An exact transcription of the lines below, from the first through the one containing "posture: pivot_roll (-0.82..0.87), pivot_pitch", is the only output wanted.

■ RAW DATA:

━━━━━━━━━━

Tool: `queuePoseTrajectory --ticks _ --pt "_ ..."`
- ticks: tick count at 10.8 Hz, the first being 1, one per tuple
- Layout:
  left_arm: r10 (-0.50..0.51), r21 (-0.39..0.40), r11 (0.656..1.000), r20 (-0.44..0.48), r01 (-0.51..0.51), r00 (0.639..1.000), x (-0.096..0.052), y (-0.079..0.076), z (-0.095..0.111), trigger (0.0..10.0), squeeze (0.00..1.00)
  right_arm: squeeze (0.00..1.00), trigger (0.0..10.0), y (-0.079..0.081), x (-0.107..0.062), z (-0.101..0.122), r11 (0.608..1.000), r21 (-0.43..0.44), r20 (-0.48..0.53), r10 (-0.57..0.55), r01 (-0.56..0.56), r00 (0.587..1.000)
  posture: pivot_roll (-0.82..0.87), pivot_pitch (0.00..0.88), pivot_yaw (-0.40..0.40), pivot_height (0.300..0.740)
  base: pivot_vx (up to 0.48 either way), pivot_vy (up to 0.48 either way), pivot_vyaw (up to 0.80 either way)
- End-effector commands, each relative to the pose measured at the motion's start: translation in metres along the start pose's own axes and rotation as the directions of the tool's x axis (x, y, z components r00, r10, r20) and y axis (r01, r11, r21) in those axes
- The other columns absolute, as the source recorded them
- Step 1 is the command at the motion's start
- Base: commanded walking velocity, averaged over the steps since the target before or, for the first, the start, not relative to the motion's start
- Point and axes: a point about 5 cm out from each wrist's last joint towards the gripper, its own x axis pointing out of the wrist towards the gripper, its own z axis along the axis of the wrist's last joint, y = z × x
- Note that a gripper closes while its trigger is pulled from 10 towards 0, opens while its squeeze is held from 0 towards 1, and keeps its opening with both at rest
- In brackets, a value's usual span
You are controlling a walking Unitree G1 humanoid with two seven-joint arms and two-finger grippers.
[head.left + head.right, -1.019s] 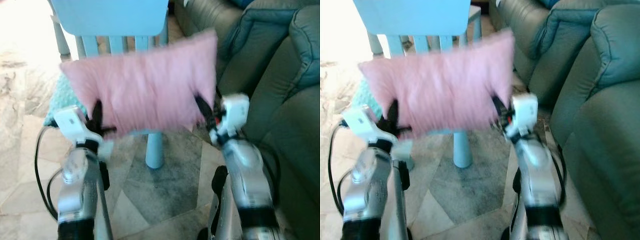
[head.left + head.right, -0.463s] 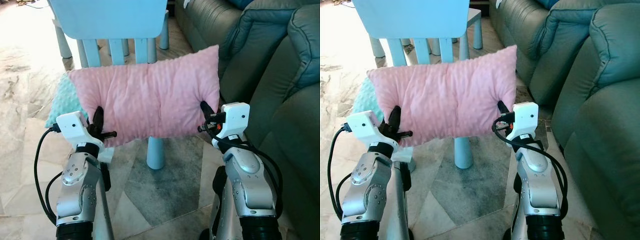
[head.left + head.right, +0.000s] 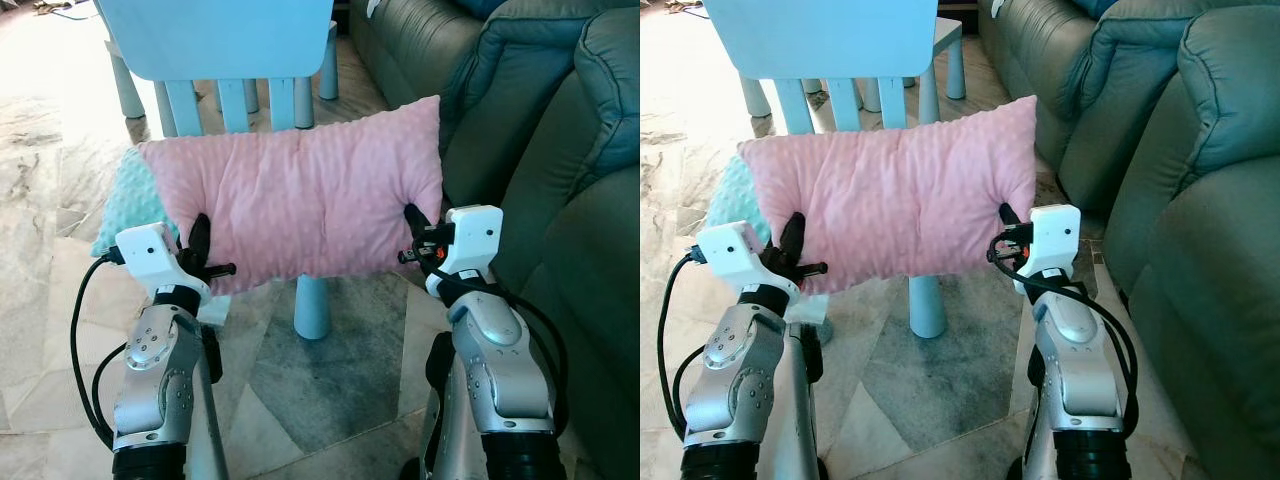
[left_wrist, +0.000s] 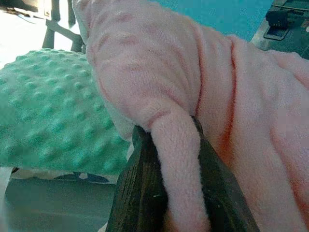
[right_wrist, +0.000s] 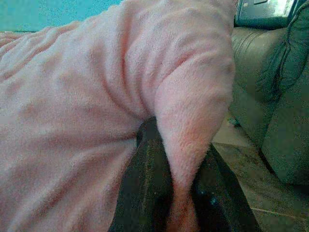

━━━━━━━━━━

■ EXERCISE RESPONSE:
Tool: `queuePoseTrajectory --ticks _ --pt "_ ..."`
- ticks: tick count at 10.8 Hz, the first being 1, one per tuple
- Layout:
  left_arm: r10 (-0.50..0.51), r21 (-0.39..0.40), r11 (0.656..1.000), r20 (-0.44..0.48), r01 (-0.51..0.51), r00 (0.639..1.000), x (-0.096..0.052), y (-0.079..0.076), z (-0.095..0.111), trigger (0.0..10.0), squeeze (0.00..1.00)
  right_arm: squeeze (0.00..1.00), trigger (0.0..10.0), y (-0.079..0.081), x (-0.107..0.062), z (-0.101..0.122), r11 (0.608..1.000), r21 (-0.43..0.44), r20 (-0.48..0.53), r10 (-0.57..0.55), r01 (-0.56..0.56), r00 (0.587..1.000)
  posture: pivot_roll (-0.82..0.87), pivot_pitch (0.00..0.88), pivot_yaw (-0.40..0.40), pivot_height (0.300..0.740)

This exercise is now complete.